Are you unsure whether to go with 304 stainless steel or grade 316? If you don’t know the difference between the two, you’re in the right place. We’ll delve deeper and explain the properties of both combined metals so you’ll have a better understanding before choosing which one to use for your application.
What Is Stainless Steel
Stainless steel, an iron-based alloy that contains chromium and other elements, is one of the most popular and diverse metal materials available to designers. With over 150 types of stainless steel, including 302 stainless, many with different properties, it’s easy to see why stainless steel is more popular than others like aluminum.
Stainless steel is used in a wide range of applications due to its strength, formability, mechanical properties, ability to resist oxidation and corrosion, and ease of fabrication.
Available in everything from low carbon steel to high strength alloys, the sheer variety of stainless steel grades means a wide range of materials – used for everything from cookware and medical equipment to oil rigs and other marine applications.
How To Choose Grades
When choosing a grade of stainless steel, the first step is to look at everything available and decide which characteristics are most important for the application. This will help narrow down the options and make the selection process easier.
Another factor to consider is the application. For example, if the application will be exposed to high temperatures, then a grade with high carbon content, high melting point, and excellent strength-to-weight ratio is typically desired. If the application must be resistant to chemical exposure, then a grade of stainless steel that contains significantly more chromium and nickel will be the best choice.
It’s also important to consider the desired end use of the material. However, the final choice is often based on cost.

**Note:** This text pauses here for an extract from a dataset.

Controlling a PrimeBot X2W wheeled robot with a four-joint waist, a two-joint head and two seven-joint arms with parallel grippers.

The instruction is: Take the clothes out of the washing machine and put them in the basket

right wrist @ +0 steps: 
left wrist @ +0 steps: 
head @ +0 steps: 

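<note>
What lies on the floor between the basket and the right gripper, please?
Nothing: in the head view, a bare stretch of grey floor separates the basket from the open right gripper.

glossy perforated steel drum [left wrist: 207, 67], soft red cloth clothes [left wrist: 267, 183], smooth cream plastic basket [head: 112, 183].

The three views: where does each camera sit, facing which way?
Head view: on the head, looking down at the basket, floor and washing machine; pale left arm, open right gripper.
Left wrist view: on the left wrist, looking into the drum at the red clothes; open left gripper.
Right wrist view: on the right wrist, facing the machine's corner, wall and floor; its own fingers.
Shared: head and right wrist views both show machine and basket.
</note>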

Stainless steel grades are not all created equal, and some will be more expensive than others because they are costlier to produce.
316 vs 304 Stainless Steel
So what’s the difference between Grade 304 and Grade 316 stainless steel? Both 304 and 316 are austenitic grades of stainless steel, meaning that they are typically used in applications where formability is not a concern. The grades are almost alike in that they both contain high levels of chromium and nickel.
While both grades are very similar in terms of physical properties, their chemical properties are very different – and this is what sets them apart. They are both used for applications where resistance to corrosion and oxidation are the most important factors. The primary difference between these grades is in the chemical composition – Grade 316 has a higher molybdenum content compared to grade 304.
Grade 304 – a ferritic grade – contains chromium but not molybdenum. Grade 304 is often the more economical of the two grades, and it is a good choice for applications where formability is not a concern and for applications that will not be exposed to chemicals or high temperatures.
It still has good corrosion resistance, but not as good as 316. Still, it is a very popular grade due to its relatively low cost.
Grade 316 – a martensitic grade – contains both chromium and molybdenum. The molybdenum in 316 reduces the amount of distortion that the material experiences during heating, and this results in a material with better formability.
Molybdenum makes the material more resistant to corrosion and oxidation. With its minimum distortion upon heat treatment, it also makes it an ideal grade for applications involving high temperatures and where formability is a concern.
The increased molybdenum content of Grade 316 makes it more expensive than 304, but it also means that the material will be more durable and corrosion-resistant – making it the better choice in applications where exposure to chemicals or marine environment.
Choose the Best Option for Your Application
When deciding between grades 304 and 316 stainless steel, the first step is to determine which grade best fits the application and then choose the most economical option. Generally speaking, Grade 304 stainless is better for applications where formability is not an issue, while Grade 316 is the better choice where formability is essential. Or, you can also opt for 17-7 stainless if you need extreme hardness and strength, as well as optimal fatigue properties, aside from corrosion resistance.